● Work task
Determine how many lines in the records below include the word "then" and output that number alone.

= = = = =

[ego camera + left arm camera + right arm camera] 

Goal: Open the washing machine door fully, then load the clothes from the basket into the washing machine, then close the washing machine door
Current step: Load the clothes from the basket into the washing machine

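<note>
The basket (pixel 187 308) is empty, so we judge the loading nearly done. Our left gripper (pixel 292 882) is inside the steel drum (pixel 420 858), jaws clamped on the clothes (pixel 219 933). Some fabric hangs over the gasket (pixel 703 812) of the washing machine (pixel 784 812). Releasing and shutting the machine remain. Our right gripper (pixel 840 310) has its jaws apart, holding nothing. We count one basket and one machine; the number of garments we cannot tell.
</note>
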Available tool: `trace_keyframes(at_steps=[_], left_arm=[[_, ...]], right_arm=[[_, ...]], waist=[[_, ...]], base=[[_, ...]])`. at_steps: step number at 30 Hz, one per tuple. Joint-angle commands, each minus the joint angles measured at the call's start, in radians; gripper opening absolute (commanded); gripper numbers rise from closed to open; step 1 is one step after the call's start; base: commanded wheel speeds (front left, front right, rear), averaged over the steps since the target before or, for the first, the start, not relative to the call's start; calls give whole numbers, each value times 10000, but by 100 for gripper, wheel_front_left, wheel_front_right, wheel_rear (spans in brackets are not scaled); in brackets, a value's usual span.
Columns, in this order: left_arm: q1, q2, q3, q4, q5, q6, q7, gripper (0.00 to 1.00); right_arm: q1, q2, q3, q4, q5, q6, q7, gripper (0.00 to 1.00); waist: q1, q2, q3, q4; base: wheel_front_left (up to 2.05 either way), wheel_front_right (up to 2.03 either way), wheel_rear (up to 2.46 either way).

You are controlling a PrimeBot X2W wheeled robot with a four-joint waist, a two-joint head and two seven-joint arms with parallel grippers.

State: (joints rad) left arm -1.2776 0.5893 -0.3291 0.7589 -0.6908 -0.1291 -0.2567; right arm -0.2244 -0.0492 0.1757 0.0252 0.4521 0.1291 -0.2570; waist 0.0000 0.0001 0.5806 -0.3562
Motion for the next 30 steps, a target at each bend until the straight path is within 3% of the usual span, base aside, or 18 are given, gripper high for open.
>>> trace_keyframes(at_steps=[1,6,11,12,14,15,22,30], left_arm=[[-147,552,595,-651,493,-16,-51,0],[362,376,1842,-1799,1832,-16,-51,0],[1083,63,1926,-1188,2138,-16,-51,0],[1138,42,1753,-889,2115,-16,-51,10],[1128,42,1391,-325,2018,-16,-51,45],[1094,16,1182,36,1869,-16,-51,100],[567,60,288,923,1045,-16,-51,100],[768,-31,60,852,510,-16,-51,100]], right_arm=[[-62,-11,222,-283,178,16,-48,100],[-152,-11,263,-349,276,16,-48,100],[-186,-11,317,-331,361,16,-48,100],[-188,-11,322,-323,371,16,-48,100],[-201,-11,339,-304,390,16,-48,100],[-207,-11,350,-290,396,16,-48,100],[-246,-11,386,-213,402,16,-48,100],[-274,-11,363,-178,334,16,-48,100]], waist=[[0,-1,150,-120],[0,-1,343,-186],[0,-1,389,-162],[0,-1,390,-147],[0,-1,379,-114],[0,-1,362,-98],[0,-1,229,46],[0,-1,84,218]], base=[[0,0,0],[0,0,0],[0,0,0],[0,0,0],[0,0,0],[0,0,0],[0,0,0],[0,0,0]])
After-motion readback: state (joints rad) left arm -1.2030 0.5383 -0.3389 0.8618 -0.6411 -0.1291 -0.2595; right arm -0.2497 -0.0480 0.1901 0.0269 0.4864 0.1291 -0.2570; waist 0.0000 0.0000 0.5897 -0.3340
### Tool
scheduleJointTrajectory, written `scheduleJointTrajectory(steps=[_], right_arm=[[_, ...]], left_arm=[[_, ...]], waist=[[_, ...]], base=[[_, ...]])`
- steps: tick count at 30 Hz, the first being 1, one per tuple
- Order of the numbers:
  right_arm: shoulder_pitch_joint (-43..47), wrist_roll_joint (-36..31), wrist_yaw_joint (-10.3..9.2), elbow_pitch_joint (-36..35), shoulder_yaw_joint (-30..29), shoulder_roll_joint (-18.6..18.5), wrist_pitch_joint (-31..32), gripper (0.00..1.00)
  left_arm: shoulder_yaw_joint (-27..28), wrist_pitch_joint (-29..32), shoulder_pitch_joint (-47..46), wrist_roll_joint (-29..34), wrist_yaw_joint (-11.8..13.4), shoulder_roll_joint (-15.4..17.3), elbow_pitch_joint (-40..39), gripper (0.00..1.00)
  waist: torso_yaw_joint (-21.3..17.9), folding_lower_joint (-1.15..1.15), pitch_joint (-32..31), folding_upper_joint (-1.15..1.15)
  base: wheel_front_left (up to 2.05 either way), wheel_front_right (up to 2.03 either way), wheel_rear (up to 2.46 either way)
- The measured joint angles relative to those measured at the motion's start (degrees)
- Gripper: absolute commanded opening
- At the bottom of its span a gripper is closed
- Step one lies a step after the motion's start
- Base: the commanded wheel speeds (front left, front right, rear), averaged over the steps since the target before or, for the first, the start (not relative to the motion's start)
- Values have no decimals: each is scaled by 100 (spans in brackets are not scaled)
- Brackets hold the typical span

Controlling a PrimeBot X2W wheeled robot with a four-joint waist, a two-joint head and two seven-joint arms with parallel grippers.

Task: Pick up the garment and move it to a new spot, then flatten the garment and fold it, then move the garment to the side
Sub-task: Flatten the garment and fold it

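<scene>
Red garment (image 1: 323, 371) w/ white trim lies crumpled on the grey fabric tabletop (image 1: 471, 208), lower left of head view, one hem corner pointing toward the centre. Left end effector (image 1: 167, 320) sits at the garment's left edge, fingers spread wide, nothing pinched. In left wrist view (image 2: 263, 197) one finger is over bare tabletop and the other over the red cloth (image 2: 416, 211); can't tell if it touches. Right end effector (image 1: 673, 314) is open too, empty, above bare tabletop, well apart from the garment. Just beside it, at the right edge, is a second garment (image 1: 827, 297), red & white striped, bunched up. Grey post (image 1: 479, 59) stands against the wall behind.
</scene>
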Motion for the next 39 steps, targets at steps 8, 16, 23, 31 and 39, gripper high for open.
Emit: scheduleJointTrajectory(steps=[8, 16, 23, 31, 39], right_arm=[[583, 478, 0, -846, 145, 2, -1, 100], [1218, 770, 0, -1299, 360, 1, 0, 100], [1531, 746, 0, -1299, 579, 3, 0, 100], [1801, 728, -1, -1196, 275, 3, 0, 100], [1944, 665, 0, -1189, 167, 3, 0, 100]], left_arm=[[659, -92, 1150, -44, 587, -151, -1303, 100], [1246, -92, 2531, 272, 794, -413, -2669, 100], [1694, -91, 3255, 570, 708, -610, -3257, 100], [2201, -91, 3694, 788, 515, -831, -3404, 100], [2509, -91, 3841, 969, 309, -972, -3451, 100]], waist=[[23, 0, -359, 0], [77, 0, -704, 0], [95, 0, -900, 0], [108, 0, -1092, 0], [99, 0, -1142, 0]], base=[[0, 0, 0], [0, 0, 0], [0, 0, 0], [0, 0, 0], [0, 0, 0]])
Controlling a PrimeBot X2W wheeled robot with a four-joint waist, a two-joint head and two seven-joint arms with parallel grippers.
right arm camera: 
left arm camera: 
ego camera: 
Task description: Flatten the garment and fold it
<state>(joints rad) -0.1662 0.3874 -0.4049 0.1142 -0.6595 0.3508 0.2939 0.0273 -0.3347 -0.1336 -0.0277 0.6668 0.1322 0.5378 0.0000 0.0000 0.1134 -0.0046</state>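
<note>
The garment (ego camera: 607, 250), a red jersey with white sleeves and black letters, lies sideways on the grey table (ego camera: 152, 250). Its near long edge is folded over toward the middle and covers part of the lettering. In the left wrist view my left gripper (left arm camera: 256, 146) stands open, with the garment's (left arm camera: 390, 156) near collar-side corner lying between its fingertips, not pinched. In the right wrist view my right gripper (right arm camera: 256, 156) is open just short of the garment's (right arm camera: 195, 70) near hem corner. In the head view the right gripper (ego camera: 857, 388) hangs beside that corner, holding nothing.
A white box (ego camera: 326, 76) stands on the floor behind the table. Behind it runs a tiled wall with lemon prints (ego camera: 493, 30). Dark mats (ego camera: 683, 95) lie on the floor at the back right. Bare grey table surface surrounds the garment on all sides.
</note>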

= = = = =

● Result of the task
2